In this study, we chose five different diploid strains for genome sequencing because their genetic relationships with other strains are very limited. The genome sequences of diploid spores were analyzed using the Illumina Miseq platform. The sequence assembly produced 2,497–3,614 scaffolds (>500 bp) from the 6,358,118–9,337,246 paired-end raw reads, which revealed only partial genome assembly. In general, the high percentage of repetitive sequences and high expansion of retro-transposon gene families are considered to be major obstacles in genome assembly of mushroom species [33]. However, the next generation sequencing technologies have efficiently solved this high repeat ratio problem. The GeneMark-ES program based on a self-training algorithm predicted 9,323–9,875 gene models with average size of 1,394–1,448 bp among the five samples. In addition, 6,559 unigenes were considered as orthologous genes across all five samples, as shown by Venn diagramming. Different number of unigenes in the Leucocalocybe mongolica genome have been against three different databases [34]. Similarly, in the GO classification, only 221–552 unigenes were classified to predicted functions.

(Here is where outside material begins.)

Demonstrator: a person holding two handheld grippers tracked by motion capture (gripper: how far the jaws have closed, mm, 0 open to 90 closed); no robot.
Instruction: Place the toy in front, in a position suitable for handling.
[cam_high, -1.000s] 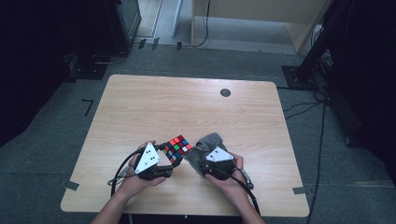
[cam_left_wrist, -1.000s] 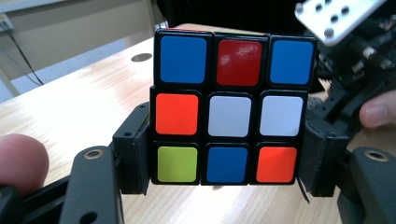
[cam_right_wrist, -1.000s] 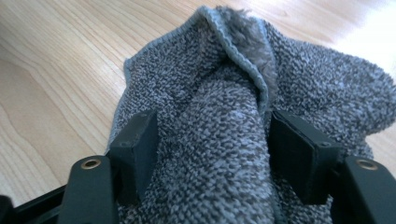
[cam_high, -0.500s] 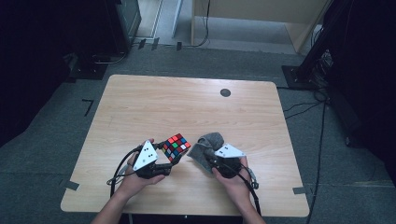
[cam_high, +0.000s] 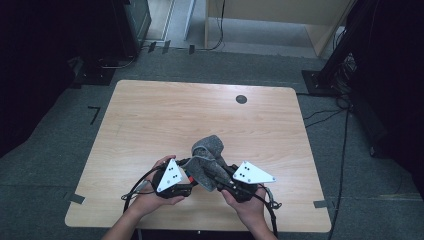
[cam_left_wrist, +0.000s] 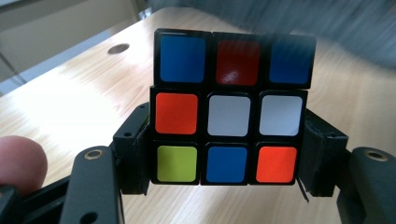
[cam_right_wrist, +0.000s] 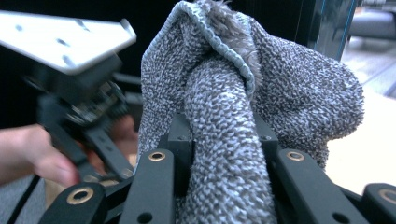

Identification and development of genomic SSR loci using whole genomes have been successfully applied in several plants [35,36] and the mushroom [37]. In general, the wild type has higher genetic diversity than cultivars [38-41]. Therefore, the SSR markers developed using offspring in this study will reveal more diversity when applied to the wild types. The SSR markers successfully discriminated offspring from common parent and thus could be used in cultivar discrimination, molecular breeding, and studies of the genetic structure of the button mushroom.